▶ [Task instructions] Your answer should be the lines below from the one holding "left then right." through the one holding "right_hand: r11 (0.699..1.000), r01", copied exactly and with nothing else.

▶ [Dataset extract]
§

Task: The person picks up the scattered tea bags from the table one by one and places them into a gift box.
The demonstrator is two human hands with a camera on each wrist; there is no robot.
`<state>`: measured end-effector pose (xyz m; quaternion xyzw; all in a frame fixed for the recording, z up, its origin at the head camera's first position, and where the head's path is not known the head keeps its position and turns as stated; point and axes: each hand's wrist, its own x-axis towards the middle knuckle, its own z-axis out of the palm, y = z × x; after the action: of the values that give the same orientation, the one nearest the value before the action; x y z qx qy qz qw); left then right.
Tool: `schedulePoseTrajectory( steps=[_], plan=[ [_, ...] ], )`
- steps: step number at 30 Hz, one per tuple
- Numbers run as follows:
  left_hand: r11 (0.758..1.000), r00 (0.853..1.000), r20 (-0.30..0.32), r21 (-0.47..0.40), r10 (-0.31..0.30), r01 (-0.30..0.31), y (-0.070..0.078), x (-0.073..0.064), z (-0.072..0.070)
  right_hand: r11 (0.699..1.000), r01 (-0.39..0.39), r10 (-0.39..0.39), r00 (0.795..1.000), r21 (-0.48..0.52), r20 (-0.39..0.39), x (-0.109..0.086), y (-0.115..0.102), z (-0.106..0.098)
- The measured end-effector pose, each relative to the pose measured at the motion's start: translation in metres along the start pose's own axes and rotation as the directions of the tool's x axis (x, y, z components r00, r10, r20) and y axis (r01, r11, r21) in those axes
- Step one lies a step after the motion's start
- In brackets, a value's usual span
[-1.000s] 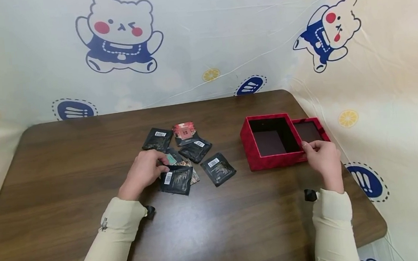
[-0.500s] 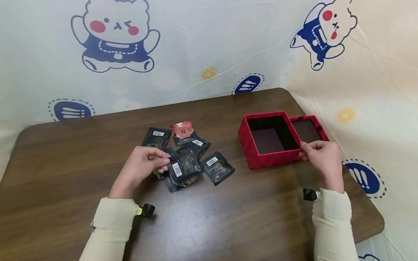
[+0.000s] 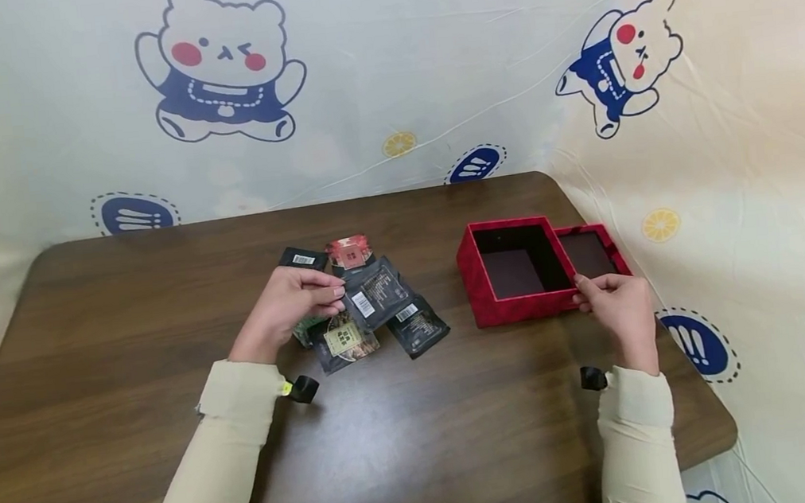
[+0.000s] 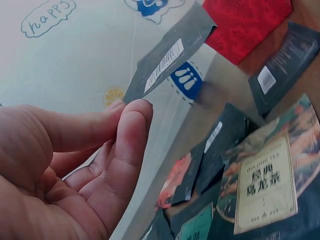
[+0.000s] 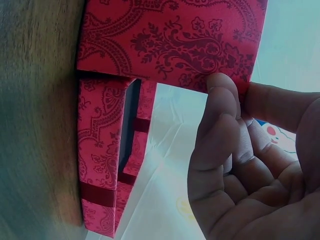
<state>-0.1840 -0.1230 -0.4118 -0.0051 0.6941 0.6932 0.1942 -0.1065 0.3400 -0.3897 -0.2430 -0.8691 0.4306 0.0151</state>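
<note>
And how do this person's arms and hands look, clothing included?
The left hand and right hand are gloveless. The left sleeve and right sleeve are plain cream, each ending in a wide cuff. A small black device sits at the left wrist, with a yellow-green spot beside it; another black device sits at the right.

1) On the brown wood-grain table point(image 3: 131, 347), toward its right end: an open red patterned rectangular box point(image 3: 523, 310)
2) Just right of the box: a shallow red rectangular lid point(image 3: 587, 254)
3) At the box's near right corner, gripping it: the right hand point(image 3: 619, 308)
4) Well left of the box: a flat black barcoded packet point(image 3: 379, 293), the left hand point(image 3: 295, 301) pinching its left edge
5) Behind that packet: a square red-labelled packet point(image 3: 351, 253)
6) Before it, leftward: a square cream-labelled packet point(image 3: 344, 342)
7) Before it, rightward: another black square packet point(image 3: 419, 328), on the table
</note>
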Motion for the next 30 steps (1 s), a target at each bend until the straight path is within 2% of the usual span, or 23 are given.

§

▶ [Your response]
`<state>`: measured end-effector pose (xyz m; quaternion xyzw; all in a frame fixed for the recording, z up, its origin at the head camera's first position, and where the head's path is not known the head keeps its position and turns as stated; point and axes: each hand's wrist, its own x-axis towards the middle knuckle, its own z-axis out of the palm, y = z × x; after the action: of the values that give the same orientation, the one nearest the value before the action; x y z qx qy qz qw); left then right.
Tool: `schedulePoseTrajectory( steps=[_], plan=[ [_, ...] ], )`
- steps: step number at 30 Hz, one per tuple
- Numbers run as follows:
  left_hand: r11 (0.758..1.000), r00 (0.853..1.000), r20 (-0.30..0.32), r21 (-0.47..0.40), r10 (-0.31..0.30), r01 (-0.30..0.31), y (-0.070..0.078), x (-0.073..0.064), z (-0.072..0.070)
  right_hand: r11 (0.699..1.000), r01 (-0.39..0.39), r10 (-0.39..0.39), r00 (0.795..1.000), r21 (-0.48..0.52), r20 (-0.39..0.39), x (-0.109..0.086), y (-0.115..0.102), z (-0.106..0.098)

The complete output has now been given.